The pilot was not alleged to have been under the influence of cannabis and a passenger (who is now the pilot’s wife) admitted she packed the bars without the pilot’s knowledge.

While this case involves transportation safety rules applicable to pilots, it also highlights the tension between states like Michigan that have legalized marijuana and the federal government, which has not.

As we previously covered (See The Buzz About Michigan Marijuana Legalization and the Workplace) it is also an issue Michigan employers must be ready to face after a November 2018 ballot to legalize recreational marijuana. That law went into effect on December 6, 2018.

We will follow this case. But in the meantime, here is an overview of the issues implicated by recreational marijuana that employers and employees will likely face.

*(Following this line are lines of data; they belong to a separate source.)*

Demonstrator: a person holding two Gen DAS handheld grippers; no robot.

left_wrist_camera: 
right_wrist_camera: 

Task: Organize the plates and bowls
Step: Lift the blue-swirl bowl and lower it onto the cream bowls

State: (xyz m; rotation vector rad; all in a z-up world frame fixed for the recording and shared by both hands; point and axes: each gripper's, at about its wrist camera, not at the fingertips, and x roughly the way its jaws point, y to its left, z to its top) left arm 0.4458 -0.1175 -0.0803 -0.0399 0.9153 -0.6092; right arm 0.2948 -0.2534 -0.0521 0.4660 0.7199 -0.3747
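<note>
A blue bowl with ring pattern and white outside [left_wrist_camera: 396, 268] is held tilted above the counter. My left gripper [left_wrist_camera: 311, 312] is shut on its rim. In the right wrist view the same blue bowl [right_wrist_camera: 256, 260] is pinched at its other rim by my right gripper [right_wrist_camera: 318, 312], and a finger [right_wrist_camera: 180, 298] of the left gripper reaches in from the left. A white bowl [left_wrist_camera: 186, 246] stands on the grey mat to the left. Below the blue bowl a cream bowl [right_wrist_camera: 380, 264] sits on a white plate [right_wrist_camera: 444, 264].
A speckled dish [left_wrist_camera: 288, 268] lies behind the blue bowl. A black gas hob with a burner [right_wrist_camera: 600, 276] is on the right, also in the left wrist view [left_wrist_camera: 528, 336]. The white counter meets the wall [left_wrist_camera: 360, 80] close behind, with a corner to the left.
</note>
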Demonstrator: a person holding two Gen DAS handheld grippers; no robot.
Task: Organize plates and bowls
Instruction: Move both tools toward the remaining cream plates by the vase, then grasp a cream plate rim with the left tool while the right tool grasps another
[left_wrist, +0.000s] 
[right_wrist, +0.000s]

For more information, about best practices and recommendations for updating the workplace to handle the legalization of marijuana, contact Jason Shinn.

Since 2001, he’s worked with companies to address workplace issues. This experience includes working with companies who operate across the United States, including with operations in states that have legalized marijuana.

The Buzz About Michigan Marijuana Legalization and the Workplace

“Smoke ’em if you got ’em.” Recreational marijuana is officially legal today in Michigan. However, there are a host of budding issues that employers and employees must address with this legalization.

For background, Michigan voted in November to legalize recreational use of marijuana by adults who are 21 or older. About ten years earlier, Michigan voters approved the legalization of marijuana for medical purposes.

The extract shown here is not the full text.